Jacinta Carroll competes in night jump at the 2023 Moomba Masters

Jacinta Carroll: Undefeated, Unmatched, and Unforgettable


Jacinta Carroll: Undefeated, unmatched, and unforgettable

Jacinta Carroll competes in night jump at the 2023 Moomba Masters

Carroll won her 10th consecutive Moomba Masters title this year (image: @vincephotography)

By Jack Burden

The sport of water skiing farewelled an all time great this past weekend. The lively Moomba Masters crowd relished the chance to witness Jacinta Carroll hit the jump ramp one last time, even as she pushed herself to compete just 100 days after giving birth. No woman, perhaps no skier, attacks the ramp with quite the same intensity as the powerful Australian.

Carroll, who grew up just outside Melbourne in Geelong, has dominated women’s jump for over a decade. Her most recent achievement, securing her 10th consecutive Moomba Masters jump title just three months after giving birth, serves as further evidence of her brilliance. No one would have blamed her for skipping this year’s tournament as she recovered from her pregnancy.

Yet, at the same time, the occasion was bittersweet. As I watched her take to the water, I didn’t want it to end, because, even before she officially announced her retirement, her recent absences had hammered home the fact that the greatest female jumper of all time wouldn’t be around forever.

Despite her ongoing dominance, Carroll has stepped back from elite-level competition while still at the pinnacle of her career. Her last competitions outside Australia were in 2021, where she secured her fifth consecutive world title. Since then, she has continued to compete at the Moomba Masters but has primarily focused on her career as a physical therapist and her growing family.

Carroll’s achievements have completely overhauled expectations in women’s jump. As the first and only woman to surpass the 200-foot mark, she has maintained an undefeated streak in professional events since 2013. Carroll hasn’t just won every event; she has won them by unprecedented margins, commonly beating the rest of the field by up to 5 meters.

Yet, this dominance has prompted reflection within the sport. Carroll herself has expressed unease about the unintended consequences of her success, with some competitors assuming a secondary position before even competing.

In a candid discussion on The Water Ski Podcast, Carroll highlighted the dilemma: “It’s good that girls now can pursue 200 [feet] and can go ‘she can do it, why can’t I?’ That barrier is not there anymore. On the flip side, I know in the past there have been girls that have said ‘why would I come to Moomba for second place?’ Now they’ve lost it already.”

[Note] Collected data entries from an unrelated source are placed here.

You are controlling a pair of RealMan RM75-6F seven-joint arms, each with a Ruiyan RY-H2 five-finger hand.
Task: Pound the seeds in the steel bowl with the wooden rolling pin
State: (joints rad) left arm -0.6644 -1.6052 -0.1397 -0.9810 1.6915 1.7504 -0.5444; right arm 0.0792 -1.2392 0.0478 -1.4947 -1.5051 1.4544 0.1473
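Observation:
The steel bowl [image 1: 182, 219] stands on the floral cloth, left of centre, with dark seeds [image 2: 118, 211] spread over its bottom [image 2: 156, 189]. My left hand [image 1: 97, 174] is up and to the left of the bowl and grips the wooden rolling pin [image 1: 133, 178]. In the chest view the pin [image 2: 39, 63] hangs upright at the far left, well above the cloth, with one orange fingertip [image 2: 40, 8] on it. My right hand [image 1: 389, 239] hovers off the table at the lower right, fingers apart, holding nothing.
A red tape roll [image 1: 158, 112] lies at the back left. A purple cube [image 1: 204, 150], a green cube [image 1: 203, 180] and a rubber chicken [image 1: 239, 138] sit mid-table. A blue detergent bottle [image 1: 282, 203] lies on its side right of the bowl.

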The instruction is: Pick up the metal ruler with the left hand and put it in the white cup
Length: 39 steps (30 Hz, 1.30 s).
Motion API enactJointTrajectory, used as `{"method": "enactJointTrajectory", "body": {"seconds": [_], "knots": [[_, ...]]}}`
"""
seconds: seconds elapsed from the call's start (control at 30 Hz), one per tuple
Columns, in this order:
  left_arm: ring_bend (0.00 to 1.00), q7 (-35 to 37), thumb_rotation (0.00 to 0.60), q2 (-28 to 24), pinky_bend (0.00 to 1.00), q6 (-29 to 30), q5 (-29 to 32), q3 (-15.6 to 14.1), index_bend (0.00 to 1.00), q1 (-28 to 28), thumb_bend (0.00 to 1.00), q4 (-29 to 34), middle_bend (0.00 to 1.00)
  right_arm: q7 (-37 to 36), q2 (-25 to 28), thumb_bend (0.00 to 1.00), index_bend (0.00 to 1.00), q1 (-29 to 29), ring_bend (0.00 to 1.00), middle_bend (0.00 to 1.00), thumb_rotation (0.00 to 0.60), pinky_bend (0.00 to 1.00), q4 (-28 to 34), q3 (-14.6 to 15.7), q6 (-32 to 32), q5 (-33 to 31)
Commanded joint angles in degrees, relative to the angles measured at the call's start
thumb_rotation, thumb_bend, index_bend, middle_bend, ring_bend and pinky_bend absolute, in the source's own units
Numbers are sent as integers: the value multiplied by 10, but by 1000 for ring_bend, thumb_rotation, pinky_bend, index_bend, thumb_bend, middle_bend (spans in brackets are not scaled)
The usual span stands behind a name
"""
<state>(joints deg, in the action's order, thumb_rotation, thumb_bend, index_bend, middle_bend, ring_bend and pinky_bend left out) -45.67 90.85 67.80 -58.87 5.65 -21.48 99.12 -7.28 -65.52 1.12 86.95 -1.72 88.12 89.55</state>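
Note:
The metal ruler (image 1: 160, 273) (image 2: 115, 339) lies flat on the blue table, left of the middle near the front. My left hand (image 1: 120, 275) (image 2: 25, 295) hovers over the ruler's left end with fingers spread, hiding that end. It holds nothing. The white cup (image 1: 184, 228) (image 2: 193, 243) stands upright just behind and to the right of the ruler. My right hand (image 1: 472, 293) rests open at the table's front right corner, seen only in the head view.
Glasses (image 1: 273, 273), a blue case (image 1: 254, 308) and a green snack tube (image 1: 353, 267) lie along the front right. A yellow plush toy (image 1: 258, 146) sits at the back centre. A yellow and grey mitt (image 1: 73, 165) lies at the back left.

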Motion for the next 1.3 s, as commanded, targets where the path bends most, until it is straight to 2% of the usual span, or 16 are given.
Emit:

The debate centers on whether close competition or the pursuit of the highest possible performance is more captivating for the sport. Carroll poses the question, “Is it more exciting to see two girls battle it out, somebody has to win on their last jump, they win by 10 centimeters, is that more exciting? Or is seeing somebody go much further trying to chase a record more exciting?”

While a hyperfocus on records and performance can sometimes be detrimental to the sport, ultimately, it is big names and storylines that draw people’s attention. Asking if Carroll’s dominance has hurt women’s jumping is a bit like asking if other dominant athletes like Serena Williams or Lindsey Vonn were detrimental to their respective sports. We wouldn’t ask an athlete like Usain Bolt to run a little slower to make the race more interesting.

In fact, having one or two dominant competitors can be beneficial for a sport, at least for a period. This dominance can inspire others to strive for similar heights. Look at Andy Mapple; his prolonged dominance significantly raised the bar in men’s slalom.

For a generation of water ski fans, Carroll epitomizes women’s jump. Storylines like her quest for 200 feet have captivated us. Everyone’s had a favorite pick at some time or another for who the next skier, perhaps still an up-and-coming junior, would be to beat Carroll. Most importantly, she has redefined the expectations for women’s jump.

Women’s skiing, and in particular jump, has always struggled for the same recognition and publicity as the men. Even looking at the sport’s so-called golden age, women’s jumpers had a hard road to becoming professional. It was ultimately the star-power of Deena Brush Mapple, Carroll’s closest historical peer, that helped to get jump added to the Coors Light Pro Tour for its 4th season in 1987. Brush went undefeated for over 20 tour stops, including the entirety of the 1988 and 1989 seasons, yet no one looks back and speculates that her dominance hurt the sport.

In the post-Jacinta landscape, women’s jumpers have a hard road ahead. It’s true that everything they do will always come with comparisons to Carroll. But this is no different from the shadow of Andy Mapple hanging over men’s slalom. Ultimately, having a GOAT to compare and contrast the current athletes creates intrigue around each new milestone. Certainly, no one would question Mapple’s legacy on the sport; likewise, we applaud Carroll for all her sacrifices and contributions to women’s jump.

Monday’s performance seemed like the perfectly orchestrated exit, a final victory at the event that launched her professional career. A lap of honor in front of the hometown crowd. Retiring with her undefeated streak intact, stretching across 12 consecutive seasons. Few athletes are given the opportunity to retire on their own terms, at the top of their game. But then Jacinta has always been special.

Is it too much to ask, as fans, to see Carroll jump just a few more times? It appears so. She has given everything she has and more. It is our loss; the sport is just a little bit richer with her in it.

Jacinta Carroll Retires from Professional Water Skiing After 10th Consecutive Moomba Masters Victory

Jacinta Carroll Retires from Professional Water Skiing After 10th Consecutive Moomba Masters Victory


Jacinta Carroll retires from professional water skiing after 10th consecutive Moomba Masters victory

Jacinta Carroll Retires from Professional Water Skiing After 10th Consecutive Moomba Masters Victory

Image: @jacintacarroll

By Jack Burden

Jacinta Carroll, the Australian powerhouse in women’s water skiing, has announced her retirement from professional competition following her incredible 10th consecutive Moomba Masters jump title. Remarkably, she achieved this feat just 100 days after giving birth, solidifying her legacy as one of the sport’s greatest athletes.

In an emotional speech shared after her victory, Carroll expressed gratitude for her journey in the sport, stating, “I started my professional career here in 2011 when I won my first Moomba Masters, so it was only fitting that I come back this year for my last professional jump event. I officially would like to announce that I’m retiring from the women’s jump event.” When questioned about a potential return in 2025, she dismissed any possibility, saying, “there’s a glimmer, and that’s why I sold my boat before this event.”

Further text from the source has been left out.